Location
- Lot 289 Keane St East Mount Helena, Western Australia Australia 31°52′30″S 116°13′12″E﻿ / ﻿31.875°S 116.220°E

Information
- Type: Independent public co-educational day school
- Opened: 1892; 134 years ago
- Educational authority: WA Department of Education
- Principal: John Dunning
- Years: 7–12
- Enrolment: 961 (2021)
- Campus type: Suburban
- Website: www.ehshs.wa.edu.au

= Eastern Hills Senior High School =

Eastern Hills Senior High School is an Independent Public secondary school in Mount Helena, in the Perth Hills, 35 km east of Perth, Western Australia.

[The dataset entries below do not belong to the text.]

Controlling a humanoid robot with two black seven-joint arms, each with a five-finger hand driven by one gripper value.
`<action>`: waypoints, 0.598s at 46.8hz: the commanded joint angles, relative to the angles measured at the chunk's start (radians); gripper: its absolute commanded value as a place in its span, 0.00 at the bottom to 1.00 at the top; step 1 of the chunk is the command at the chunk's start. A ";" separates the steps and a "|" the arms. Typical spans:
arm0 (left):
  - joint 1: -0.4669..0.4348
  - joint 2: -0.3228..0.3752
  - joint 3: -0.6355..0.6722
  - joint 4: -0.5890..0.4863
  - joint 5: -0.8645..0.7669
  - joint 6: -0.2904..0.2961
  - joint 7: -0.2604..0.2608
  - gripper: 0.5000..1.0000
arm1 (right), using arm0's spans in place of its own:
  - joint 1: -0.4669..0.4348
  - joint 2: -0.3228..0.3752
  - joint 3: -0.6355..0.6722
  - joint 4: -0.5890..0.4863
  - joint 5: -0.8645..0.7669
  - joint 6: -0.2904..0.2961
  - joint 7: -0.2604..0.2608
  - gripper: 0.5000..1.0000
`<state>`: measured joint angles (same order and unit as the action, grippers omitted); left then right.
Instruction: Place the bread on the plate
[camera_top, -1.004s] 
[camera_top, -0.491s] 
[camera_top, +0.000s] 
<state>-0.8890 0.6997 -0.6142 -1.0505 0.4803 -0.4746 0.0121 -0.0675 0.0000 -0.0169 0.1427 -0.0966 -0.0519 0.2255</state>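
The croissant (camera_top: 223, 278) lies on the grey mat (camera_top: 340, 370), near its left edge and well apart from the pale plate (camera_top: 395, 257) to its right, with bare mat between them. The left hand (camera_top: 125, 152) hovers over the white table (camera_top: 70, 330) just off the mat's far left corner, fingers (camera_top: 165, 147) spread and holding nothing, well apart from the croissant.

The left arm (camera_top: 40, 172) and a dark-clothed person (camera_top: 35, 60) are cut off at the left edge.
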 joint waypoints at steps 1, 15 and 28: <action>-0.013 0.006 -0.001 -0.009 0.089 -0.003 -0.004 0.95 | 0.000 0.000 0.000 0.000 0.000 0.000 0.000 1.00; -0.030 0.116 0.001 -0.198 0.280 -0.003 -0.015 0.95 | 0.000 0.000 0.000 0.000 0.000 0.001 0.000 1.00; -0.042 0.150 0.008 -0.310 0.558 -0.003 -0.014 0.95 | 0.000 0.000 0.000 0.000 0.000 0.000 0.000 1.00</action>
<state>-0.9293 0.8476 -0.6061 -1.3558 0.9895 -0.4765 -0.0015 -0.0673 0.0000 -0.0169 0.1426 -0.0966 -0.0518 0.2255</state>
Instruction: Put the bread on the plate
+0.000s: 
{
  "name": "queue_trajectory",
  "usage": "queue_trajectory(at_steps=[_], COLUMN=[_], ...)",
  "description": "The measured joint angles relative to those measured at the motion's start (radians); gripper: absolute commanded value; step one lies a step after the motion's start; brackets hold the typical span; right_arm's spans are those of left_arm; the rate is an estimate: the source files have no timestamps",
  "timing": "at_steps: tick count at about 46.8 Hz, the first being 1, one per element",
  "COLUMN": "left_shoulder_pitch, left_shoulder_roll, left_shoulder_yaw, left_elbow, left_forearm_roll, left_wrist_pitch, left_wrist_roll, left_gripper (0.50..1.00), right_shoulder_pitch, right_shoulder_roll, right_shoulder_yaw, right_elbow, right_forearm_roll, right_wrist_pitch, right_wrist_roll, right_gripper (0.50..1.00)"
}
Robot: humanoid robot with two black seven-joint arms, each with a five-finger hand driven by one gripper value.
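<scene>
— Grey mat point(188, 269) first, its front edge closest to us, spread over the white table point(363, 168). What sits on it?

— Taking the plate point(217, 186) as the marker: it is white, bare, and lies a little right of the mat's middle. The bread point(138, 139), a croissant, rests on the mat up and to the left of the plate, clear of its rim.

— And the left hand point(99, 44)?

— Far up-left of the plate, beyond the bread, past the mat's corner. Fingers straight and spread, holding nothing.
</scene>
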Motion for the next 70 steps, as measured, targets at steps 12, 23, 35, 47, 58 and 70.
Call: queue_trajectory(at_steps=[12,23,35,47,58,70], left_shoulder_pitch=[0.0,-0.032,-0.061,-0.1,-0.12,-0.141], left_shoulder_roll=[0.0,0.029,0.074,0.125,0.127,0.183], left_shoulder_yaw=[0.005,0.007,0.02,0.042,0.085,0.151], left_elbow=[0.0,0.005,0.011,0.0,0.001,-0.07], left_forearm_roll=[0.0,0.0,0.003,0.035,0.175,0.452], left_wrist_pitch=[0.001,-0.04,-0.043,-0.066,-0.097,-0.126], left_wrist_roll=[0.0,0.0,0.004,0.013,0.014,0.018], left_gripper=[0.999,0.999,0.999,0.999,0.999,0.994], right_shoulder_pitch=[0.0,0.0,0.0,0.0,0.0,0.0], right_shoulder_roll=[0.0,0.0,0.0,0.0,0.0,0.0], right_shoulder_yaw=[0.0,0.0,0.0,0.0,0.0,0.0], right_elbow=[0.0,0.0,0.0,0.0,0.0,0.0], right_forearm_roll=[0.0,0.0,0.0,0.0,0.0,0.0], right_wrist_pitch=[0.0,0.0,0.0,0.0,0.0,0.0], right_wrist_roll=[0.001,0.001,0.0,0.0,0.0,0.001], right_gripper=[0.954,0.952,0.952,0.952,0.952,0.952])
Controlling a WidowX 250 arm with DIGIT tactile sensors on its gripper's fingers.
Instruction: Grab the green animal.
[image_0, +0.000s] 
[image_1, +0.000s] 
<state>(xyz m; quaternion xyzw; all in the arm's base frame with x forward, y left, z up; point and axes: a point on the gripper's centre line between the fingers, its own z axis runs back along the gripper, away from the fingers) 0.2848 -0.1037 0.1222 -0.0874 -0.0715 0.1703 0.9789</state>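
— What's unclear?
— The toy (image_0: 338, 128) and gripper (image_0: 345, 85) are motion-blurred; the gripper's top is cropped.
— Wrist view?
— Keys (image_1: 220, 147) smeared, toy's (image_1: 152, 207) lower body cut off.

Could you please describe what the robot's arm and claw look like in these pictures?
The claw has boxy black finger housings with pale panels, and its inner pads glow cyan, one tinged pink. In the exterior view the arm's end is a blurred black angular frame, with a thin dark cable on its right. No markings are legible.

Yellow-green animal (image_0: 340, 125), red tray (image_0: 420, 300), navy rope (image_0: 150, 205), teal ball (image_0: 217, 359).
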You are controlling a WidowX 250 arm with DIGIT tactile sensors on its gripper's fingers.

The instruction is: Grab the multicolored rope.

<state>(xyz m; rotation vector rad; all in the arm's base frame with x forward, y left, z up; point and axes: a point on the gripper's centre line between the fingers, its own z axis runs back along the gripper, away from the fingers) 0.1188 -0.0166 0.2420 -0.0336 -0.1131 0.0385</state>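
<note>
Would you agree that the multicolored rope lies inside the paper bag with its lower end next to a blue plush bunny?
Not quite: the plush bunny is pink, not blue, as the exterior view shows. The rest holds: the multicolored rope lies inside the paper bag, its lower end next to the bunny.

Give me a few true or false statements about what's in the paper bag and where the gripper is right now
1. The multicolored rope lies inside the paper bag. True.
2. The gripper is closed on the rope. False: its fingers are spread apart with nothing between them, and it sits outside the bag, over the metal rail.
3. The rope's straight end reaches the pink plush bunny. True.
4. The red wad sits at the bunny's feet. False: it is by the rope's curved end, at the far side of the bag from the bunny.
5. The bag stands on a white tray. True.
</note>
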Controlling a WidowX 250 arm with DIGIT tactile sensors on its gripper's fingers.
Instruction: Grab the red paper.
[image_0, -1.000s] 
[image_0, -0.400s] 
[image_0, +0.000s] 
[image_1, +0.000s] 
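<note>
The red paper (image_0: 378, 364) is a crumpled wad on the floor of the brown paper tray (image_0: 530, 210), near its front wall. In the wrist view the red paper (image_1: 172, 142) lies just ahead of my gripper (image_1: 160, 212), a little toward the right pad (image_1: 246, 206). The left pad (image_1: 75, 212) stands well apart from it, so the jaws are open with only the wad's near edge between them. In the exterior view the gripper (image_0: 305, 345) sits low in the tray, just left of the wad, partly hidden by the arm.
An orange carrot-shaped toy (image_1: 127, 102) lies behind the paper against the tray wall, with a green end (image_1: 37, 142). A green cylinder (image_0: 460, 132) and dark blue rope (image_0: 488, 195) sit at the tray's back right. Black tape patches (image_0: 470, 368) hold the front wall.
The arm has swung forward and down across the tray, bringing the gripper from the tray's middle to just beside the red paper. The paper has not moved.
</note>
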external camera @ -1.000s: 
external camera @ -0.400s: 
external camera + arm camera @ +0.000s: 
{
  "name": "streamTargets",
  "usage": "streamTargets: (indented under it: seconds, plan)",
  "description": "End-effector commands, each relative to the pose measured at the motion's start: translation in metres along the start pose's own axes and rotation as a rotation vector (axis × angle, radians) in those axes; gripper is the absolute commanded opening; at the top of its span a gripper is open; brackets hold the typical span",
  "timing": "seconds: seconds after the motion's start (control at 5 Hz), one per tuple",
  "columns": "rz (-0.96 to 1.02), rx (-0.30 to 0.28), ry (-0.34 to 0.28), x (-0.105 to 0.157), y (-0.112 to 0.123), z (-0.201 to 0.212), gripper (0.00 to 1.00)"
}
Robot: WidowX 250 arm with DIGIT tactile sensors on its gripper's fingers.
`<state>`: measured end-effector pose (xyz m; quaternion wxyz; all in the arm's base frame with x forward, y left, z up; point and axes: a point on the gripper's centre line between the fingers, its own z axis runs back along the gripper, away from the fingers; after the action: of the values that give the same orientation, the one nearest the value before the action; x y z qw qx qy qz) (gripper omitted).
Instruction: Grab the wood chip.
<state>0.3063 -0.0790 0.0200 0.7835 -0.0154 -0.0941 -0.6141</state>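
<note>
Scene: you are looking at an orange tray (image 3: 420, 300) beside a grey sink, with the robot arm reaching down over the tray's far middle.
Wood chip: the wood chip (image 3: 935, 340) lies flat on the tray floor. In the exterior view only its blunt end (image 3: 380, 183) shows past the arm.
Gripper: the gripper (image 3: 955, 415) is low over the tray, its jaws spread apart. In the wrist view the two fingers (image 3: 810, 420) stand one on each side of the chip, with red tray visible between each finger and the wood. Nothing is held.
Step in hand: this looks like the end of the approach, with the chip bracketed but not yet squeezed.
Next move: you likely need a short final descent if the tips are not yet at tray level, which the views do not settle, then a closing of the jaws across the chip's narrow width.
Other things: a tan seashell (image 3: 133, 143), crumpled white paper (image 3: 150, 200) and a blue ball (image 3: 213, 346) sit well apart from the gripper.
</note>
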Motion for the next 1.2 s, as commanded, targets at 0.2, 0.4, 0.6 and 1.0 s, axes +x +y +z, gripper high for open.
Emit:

It serves approximately 950 students from year 7 to year 12.

==Overview==
The school was opened originally in 1892 as Lion Mill School. In 1954, it became Mount Helena Junior High School, serving both primary students and secondary students from years eight to ten. The original school consists of single storey, linear brick buildings with a clay tile roof. It is built in a non-specific architectural style, although it borrows elements from the California bungalow style and the Post War International Style. It was built between 1951 and 1960 in three stages.

In 1963, Mount Helena Primary School was opened next to Mount Helena Junior High School. The original school was renamed to Eastern Hills High School, teaching students between year eight and ten only. The school's home economics and manual arts facilities were expanded in 1962 as well. Over the years, the school had other additions to it. More classrooms were added in c. 1964 and 1967. A computer science laboratory was built in 1967 as well, and in 1968, tennis courts were added. Changes in the curriculum resulted in additions to the school as well. A science block opened in 1966, a more specialised library was completed in 1972, and a manual arts centre opened in c. 1978.

In 1975, after advocating from parents, the school opened to year 11 students, and year 12 students the following year. This was to ease enrolments at Governor Stirling Senior High School, which was one of the largest schools in Western Australia at the time. It was chosen as more cost effective to expand Eastern Hills than to build a school in Swan View. The school was renamed to Eastern Hills Senior High School as a result.

A community recreation centre, including a gymnasium, opened in 1980.

In July 1997, a new $1.6 million technology and performing arts centre opened at the school. A new teaching block for year eights opened in 1998, and a music centre in 2006.

In 2014, Eastern Hills Senior High School became an Independent Public School. In 2015, Eastern Hills Senior High School, alongside most other public high schools in Western Australia, transitioned to having year 7 students.

On the night of Thursday, 8 September 2016, the school was heavily damaged by vandals, causing $100,000 worth of damage. Over 200 windows were broken, rooms were flooded and computers were destroyed, affecting 40% of the school. Only limited classes were held on Friday, the school telling parents to keep their children at home if possible. A 19-year-old man and a 22-year-old man were charged over the incident on Saturday 10 September. The men were convicted and given a suspended prison sentence.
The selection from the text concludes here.